Cette solution, juridiquement cohérente, offre aux employeurs une souplesse non-négligeable.


Cette solution, juridiquement cohérente, offre aux employeurs une souplesse non-négligeable dans la mesure où elle permet d’aboutir à des durées de travail excédant 48 heures sur 7 jours consécutifs lorsque le planning est établi à cheval sur 2 semaines calendaires.


Faut-il pour autant en déduire que l’employeur qui soumettrait un salarié à une durée de travail de 72 heures sur deux semaines calendaires ne s’expose à aucun risque? La réponse est très clairement non.


D’abord, parce qu’un employeur a une obligation de sécurité envers ses salariés.


Ainsi, par exemple, l’employeur ne pourrait s’exonérer de sa responsabilité en cas d’accident dont serait victime un salarié soumis à des horaires excessifs.

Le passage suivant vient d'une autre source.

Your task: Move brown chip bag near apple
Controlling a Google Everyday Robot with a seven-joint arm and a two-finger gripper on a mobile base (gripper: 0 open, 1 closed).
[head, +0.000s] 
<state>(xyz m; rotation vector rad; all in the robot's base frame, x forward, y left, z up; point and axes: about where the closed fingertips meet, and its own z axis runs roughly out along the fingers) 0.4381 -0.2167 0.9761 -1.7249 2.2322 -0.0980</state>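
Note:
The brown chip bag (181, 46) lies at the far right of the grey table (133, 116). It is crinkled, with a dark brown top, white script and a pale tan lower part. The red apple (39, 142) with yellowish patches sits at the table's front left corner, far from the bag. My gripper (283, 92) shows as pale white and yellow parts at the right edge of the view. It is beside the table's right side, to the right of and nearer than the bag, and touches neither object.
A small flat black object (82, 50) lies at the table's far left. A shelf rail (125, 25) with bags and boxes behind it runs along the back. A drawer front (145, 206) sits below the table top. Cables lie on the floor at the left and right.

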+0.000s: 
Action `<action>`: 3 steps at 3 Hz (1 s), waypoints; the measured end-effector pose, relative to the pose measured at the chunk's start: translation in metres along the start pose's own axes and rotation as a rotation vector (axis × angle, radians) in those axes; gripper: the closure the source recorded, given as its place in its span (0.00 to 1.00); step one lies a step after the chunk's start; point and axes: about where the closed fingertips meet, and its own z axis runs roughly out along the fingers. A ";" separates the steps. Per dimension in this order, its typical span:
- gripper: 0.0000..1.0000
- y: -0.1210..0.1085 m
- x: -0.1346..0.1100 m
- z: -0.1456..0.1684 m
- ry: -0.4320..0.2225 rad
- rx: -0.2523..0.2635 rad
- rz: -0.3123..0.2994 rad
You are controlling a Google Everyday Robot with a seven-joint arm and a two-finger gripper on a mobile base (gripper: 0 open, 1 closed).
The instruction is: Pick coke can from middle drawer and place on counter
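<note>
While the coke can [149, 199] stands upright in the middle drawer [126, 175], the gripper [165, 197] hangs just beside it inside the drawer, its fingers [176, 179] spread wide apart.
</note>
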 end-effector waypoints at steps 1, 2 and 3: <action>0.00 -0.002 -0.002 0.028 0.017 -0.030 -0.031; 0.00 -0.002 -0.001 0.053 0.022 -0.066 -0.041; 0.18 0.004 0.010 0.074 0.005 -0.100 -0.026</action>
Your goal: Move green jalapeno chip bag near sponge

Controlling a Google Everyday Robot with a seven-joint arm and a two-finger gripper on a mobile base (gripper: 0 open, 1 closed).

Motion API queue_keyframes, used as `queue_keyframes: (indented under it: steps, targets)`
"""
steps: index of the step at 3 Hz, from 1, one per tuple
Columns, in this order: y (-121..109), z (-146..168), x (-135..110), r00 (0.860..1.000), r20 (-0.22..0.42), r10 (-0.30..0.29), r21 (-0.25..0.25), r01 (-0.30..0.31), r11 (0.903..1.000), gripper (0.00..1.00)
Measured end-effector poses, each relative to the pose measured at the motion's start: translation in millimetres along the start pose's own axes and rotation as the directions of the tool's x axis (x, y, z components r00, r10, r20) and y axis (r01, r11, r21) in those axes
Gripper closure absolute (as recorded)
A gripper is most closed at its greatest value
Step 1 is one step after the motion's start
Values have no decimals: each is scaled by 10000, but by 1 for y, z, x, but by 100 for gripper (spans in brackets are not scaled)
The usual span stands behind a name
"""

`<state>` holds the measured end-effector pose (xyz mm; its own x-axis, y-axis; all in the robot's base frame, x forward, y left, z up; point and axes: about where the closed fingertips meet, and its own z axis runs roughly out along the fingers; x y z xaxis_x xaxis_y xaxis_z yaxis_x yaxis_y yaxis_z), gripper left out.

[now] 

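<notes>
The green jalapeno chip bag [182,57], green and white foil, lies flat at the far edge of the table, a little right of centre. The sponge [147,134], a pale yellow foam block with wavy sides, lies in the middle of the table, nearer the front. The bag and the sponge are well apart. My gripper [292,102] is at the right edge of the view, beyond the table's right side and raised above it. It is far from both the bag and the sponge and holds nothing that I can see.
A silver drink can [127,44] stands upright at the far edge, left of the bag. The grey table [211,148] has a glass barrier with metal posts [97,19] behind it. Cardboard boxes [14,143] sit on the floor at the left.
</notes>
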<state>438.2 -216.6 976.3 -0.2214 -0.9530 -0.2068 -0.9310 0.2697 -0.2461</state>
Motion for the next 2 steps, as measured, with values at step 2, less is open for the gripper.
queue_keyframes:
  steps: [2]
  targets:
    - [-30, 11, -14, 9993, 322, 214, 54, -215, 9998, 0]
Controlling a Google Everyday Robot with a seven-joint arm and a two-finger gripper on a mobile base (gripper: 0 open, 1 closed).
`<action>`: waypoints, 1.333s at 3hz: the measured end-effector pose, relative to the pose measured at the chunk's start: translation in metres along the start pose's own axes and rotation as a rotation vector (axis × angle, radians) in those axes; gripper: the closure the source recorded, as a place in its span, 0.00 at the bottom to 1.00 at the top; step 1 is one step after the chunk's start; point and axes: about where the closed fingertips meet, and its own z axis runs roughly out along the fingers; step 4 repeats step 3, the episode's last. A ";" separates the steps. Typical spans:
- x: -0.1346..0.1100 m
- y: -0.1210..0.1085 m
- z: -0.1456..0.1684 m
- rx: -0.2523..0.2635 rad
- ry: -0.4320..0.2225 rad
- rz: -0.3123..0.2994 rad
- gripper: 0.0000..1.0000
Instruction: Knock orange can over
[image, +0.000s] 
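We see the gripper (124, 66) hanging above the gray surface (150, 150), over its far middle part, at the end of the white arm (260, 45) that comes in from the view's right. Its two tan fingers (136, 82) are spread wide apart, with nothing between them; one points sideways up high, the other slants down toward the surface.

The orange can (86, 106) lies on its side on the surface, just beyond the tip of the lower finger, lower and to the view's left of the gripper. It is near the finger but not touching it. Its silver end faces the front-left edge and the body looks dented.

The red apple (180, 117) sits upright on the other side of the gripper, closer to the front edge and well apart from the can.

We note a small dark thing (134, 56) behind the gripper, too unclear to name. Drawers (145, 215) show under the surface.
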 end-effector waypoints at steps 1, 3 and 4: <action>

Ensuite, parce que si, comme en l’espèce, l’employeur se fonde sur un comportement imprudent pour licencier un salarié, alors que ce comportement peut s’expliquer par une fatigue excessive résultant des horaires de travail accomplis les jours précédents, il s’expose à ce que le licenciement soit jugé sans cause réelle et sérieuse.


Les employeurs doivent en outre veiller au respect de la durée maximale de travail quotidien et des durées minimales de repos.


Il est également rappelé que les conventions et accords collectifs peuvent prévoir des règles différentes de celles posées par le Code du travail, qu’il conviendra de respecter.